### Task details
Beneath this instruction is a block of data; output from it exactly the lines that run from the one containing "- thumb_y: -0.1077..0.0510" through the one containing "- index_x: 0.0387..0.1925", inclusive.

▬▬▬▬▬▬

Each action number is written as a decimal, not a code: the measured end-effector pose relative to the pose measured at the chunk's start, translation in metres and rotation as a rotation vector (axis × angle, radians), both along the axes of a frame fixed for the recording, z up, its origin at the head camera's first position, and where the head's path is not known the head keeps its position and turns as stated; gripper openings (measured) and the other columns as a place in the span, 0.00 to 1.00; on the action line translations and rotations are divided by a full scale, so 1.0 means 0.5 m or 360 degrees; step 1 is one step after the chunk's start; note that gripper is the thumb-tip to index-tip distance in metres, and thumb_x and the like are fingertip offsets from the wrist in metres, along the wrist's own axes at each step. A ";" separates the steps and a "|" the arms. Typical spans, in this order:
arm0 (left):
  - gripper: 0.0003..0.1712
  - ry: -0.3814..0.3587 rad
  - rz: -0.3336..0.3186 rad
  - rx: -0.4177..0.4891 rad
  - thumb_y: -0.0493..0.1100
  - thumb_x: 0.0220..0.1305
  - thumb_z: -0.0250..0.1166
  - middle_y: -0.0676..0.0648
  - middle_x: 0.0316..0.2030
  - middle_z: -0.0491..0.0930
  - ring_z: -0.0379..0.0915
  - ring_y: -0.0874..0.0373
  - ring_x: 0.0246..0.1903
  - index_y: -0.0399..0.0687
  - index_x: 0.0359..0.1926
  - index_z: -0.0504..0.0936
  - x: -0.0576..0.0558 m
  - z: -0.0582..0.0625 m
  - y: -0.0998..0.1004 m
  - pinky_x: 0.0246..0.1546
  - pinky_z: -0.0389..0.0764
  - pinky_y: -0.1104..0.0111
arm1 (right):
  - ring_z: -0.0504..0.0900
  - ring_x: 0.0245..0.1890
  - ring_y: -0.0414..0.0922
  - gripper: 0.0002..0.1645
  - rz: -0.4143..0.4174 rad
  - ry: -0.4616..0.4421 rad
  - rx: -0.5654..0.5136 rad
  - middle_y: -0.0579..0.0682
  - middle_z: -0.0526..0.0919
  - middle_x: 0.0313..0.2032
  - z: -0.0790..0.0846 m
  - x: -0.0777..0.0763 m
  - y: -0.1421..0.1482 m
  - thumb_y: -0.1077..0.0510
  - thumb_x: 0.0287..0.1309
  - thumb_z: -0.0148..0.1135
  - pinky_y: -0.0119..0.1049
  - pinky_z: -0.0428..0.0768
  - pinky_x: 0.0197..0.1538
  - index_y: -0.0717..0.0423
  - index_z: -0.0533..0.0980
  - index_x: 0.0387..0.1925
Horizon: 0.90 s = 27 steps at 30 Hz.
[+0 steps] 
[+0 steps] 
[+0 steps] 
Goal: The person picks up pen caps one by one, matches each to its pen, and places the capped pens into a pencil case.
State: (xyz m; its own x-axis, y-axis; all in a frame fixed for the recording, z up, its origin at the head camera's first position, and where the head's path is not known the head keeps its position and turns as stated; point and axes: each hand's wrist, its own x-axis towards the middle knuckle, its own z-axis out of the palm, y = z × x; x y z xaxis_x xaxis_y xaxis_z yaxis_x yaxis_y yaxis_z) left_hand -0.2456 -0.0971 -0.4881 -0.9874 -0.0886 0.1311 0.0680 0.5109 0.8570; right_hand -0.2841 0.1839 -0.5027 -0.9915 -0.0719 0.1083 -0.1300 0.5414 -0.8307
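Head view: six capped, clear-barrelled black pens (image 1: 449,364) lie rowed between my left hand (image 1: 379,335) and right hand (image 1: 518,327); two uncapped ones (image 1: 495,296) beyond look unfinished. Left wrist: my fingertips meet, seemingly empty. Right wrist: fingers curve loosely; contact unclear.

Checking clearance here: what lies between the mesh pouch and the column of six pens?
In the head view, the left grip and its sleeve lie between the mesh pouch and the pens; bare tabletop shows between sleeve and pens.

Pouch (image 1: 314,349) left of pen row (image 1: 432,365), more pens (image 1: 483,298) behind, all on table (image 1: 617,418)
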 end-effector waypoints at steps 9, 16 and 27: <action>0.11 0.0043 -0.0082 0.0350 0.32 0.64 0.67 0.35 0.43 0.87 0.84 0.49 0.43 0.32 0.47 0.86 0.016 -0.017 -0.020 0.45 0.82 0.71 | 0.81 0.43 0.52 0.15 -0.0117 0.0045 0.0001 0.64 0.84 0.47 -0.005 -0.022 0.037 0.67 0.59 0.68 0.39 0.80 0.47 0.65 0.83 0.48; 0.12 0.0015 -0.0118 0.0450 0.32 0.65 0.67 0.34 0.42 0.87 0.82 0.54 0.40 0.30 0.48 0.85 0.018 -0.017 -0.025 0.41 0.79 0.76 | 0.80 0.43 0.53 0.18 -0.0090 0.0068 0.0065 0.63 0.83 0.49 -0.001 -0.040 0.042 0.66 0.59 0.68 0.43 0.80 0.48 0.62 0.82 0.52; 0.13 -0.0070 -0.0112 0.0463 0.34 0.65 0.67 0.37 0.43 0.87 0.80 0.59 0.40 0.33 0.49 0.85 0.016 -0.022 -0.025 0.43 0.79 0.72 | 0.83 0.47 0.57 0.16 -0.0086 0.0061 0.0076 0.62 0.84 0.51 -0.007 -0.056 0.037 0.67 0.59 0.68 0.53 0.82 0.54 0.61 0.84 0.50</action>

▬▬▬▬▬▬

### Answer section
  - thumb_y: -0.1077..0.0510
  - thumb_x: 0.0287..0.1309
  - thumb_z: -0.0148..0.1135
  - pinky_y: -0.0119..0.1049
  - pinky_z: -0.0428..0.0768
  - pinky_x: 0.0197..0.1538
  - index_y: -0.0717..0.0423
  - index_z: -0.0533..0.0980
  - index_x: 0.0387..0.1925

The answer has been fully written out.